EXERCISE DIRECTIONS:
These records must be written out again exactly.

EXERCISE MATERIAL:
***
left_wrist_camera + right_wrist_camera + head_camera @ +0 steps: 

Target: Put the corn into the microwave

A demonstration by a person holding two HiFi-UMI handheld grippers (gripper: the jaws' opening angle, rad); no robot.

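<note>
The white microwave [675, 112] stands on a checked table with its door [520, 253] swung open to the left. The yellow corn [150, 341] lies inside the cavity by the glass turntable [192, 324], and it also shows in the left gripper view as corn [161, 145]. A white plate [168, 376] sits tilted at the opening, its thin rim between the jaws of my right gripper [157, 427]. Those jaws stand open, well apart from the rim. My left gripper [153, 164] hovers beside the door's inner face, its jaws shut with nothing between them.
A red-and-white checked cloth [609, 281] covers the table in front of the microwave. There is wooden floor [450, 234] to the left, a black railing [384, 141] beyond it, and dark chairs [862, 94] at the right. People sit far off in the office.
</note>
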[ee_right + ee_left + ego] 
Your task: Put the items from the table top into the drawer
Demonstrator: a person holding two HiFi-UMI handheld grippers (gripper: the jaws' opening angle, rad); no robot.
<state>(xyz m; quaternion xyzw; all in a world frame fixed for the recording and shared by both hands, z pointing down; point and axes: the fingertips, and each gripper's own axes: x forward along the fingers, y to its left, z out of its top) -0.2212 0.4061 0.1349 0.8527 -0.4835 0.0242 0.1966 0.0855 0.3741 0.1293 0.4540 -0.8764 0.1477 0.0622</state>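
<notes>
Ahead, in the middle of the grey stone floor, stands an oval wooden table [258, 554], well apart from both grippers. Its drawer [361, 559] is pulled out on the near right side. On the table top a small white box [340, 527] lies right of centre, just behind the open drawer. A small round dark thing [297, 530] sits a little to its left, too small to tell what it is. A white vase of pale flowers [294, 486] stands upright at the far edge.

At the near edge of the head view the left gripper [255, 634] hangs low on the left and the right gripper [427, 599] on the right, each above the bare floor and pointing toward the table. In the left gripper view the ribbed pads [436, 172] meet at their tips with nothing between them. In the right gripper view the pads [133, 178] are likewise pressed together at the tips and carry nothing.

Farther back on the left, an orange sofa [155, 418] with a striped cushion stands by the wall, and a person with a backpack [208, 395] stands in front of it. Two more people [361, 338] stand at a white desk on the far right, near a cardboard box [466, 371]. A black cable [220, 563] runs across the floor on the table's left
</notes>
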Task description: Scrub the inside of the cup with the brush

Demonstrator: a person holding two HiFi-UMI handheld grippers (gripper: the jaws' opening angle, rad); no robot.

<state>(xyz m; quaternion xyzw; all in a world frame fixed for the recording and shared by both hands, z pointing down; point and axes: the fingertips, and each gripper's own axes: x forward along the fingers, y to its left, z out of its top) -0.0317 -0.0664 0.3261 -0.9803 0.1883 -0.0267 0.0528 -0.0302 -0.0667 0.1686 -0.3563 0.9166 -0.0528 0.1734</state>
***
YOUR RESPONSE:
left_wrist_camera + right_wrist_camera + head_camera @ +0 steps: 

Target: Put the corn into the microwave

A demonstration by a person holding two HiFi-UMI handheld grippers (gripper: the jaws' opening angle, rad); no robot.

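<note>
The white microwave [675, 112] stands on a checked table with its door [520, 253] swung open to the left. The yellow corn [150, 341] lies inside the cavity by the glass turntable [192, 324], and it also shows in the left gripper view as corn [161, 145]. A white plate [168, 376] sits tilted at the opening, its thin rim between the jaws of my right gripper [157, 427]. Those jaws stand open, well apart from the rim. My left gripper [153, 164] hovers beside the door's inner face, its jaws shut with nothing between them.
A red-and-white checked cloth [609, 281] covers the table in front of the microwave. There is wooden floor [450, 234] to the left, a black railing [384, 141] beyond it, and dark chairs [862, 94] at the right. People sit far off in the office.
</note>
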[ee_right + ee_left + ego] 
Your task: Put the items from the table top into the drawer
Demonstrator: a person holding two HiFi-UMI handheld grippers (gripper: the jaws' opening angle, rad); no robot.
<state>(xyz m; quaternion xyzw; all in a world frame fixed for the recording and shared by both hands, z pointing down; point and axes: the fingertips, and each gripper's own axes: x forward along the fingers, y to its left, z out of its top) -0.2212 0.4061 0.1349 0.8527 -0.4835 0.0242 0.1966 0.0855 0.3741 0.1293 0.4540 -0.8764 0.1477 0.0622</state>
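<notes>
Ahead, in the middle of the grey stone floor, stands an oval wooden table [258, 554], well apart from both grippers. Its drawer [361, 559] is pulled out on the near right side. On the table top a small white box [340, 527] lies right of centre, just behind the open drawer. A small round dark thing [297, 530] sits a little to its left, too small to tell what it is. A white vase of pale flowers [294, 486] stands upright at the far edge.

At the near edge of the head view the left gripper [255, 634] hangs low on the left and the right gripper [427, 599] on the right, each above the bare floor and pointing toward the table. In the left gripper view the ribbed pads [436, 172] meet at their tips with nothing between them. In the right gripper view the pads [133, 178] are likewise pressed together at the tips and carry nothing.

Farther back on the left, an orange sofa [155, 418] with a striped cushion stands by the wall, and a person with a backpack [208, 395] stands in front of it. Two more people [361, 338] stand at a white desk on the far right, near a cardboard box [466, 371]. A black cable [220, 563] runs across the floor on the table's left
</notes>
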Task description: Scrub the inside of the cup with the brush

Demonstrator: a person holding two HiFi-UMI handheld grippers (gripper: the jaws' opening angle, rad); no robot.

<state>(xyz m; quaternion xyzw; all in a world frame fixed for the recording and shared by both hands, z pointing down; point and axes: the fingertips, and each gripper's own axes: x forward along the fingers, y to its left, z out of its top) -0.0317 -0.0664 0.3261 -0.9803 0.1883 -0.0267 0.0528 -0.0302 -0.0667 0.1686 -0.3563 0.9166 -0.0528 0.1734</state>

Nothing remains to be written for this exercise.